- _Your objective_
Wherever "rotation" appears in a line of the records below, count that line, and report only the number.

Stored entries

Content starts

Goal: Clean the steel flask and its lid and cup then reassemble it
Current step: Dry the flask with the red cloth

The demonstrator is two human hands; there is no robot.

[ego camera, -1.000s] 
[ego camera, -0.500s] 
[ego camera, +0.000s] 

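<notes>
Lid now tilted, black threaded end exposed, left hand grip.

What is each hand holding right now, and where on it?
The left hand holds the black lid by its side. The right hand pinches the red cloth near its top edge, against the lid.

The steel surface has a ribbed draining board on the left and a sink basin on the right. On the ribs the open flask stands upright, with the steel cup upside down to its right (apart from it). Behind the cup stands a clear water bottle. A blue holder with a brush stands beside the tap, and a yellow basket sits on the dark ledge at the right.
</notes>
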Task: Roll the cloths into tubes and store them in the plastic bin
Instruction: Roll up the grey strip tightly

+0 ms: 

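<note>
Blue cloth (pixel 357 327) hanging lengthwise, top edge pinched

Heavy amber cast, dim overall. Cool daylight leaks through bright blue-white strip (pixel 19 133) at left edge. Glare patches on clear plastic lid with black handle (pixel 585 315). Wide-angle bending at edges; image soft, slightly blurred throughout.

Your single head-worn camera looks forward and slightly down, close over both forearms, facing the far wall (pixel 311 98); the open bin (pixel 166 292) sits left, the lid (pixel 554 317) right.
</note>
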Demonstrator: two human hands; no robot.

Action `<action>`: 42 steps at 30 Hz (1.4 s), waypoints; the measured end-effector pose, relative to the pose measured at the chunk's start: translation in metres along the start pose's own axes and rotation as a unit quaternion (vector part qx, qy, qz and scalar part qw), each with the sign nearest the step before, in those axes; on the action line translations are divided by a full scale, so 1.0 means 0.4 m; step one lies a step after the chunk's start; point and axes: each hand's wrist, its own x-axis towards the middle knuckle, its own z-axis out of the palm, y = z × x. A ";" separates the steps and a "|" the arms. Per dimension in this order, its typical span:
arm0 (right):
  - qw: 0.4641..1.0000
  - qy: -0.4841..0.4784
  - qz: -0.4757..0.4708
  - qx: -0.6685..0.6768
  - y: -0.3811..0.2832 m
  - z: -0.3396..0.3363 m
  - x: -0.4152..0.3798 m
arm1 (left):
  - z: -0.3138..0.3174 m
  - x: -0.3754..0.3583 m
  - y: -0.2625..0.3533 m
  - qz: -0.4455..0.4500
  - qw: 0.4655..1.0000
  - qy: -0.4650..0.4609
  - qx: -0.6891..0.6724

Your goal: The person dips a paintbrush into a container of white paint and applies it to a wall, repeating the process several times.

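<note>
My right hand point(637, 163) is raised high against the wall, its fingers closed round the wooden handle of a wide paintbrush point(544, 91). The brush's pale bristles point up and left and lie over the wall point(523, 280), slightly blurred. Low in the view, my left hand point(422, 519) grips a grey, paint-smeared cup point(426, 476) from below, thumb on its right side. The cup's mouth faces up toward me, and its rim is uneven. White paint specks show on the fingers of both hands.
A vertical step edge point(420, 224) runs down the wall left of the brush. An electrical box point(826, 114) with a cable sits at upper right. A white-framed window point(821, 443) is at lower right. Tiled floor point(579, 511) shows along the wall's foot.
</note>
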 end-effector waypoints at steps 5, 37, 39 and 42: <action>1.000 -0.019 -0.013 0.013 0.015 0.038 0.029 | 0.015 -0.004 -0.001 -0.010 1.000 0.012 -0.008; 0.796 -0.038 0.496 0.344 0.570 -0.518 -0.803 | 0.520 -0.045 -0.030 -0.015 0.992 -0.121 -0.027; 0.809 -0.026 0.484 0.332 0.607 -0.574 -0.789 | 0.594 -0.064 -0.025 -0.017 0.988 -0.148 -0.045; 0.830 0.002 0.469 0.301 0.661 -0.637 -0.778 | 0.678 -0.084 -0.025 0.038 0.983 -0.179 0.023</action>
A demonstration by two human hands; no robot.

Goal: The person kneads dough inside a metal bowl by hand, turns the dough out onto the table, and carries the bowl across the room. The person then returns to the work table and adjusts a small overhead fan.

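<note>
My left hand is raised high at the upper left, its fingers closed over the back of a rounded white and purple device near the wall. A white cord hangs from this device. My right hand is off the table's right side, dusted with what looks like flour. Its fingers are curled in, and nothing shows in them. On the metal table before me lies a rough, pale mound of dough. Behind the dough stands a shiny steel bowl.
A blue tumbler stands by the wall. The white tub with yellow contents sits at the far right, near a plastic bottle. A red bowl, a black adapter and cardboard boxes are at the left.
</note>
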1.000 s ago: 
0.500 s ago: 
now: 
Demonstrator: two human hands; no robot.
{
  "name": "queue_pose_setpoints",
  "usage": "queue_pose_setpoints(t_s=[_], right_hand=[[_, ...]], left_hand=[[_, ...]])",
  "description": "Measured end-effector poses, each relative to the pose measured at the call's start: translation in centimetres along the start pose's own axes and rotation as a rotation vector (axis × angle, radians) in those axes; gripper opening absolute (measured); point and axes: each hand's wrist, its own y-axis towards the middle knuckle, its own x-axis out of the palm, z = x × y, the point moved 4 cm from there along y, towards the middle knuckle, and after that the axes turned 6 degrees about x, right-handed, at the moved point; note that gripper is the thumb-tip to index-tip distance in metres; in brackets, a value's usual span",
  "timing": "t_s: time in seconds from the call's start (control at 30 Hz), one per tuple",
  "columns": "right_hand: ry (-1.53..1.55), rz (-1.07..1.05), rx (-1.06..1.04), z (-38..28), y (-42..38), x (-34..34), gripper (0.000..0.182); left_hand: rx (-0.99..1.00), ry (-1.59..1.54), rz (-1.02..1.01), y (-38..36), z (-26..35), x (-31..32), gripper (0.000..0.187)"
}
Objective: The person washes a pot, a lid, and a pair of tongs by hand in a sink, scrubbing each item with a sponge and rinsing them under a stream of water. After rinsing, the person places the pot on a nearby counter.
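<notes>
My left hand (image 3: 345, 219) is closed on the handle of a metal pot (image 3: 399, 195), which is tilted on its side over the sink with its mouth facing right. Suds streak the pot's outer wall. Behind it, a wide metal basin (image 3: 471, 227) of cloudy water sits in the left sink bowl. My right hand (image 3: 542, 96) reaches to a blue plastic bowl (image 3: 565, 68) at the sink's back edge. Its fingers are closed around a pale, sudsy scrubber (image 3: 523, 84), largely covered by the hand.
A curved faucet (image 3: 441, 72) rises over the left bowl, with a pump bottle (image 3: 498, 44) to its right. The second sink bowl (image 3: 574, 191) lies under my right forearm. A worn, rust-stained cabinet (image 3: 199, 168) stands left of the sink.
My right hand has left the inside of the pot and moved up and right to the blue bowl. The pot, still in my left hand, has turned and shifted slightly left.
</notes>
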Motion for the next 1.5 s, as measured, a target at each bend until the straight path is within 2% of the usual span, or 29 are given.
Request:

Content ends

- _Result of the exercise_
2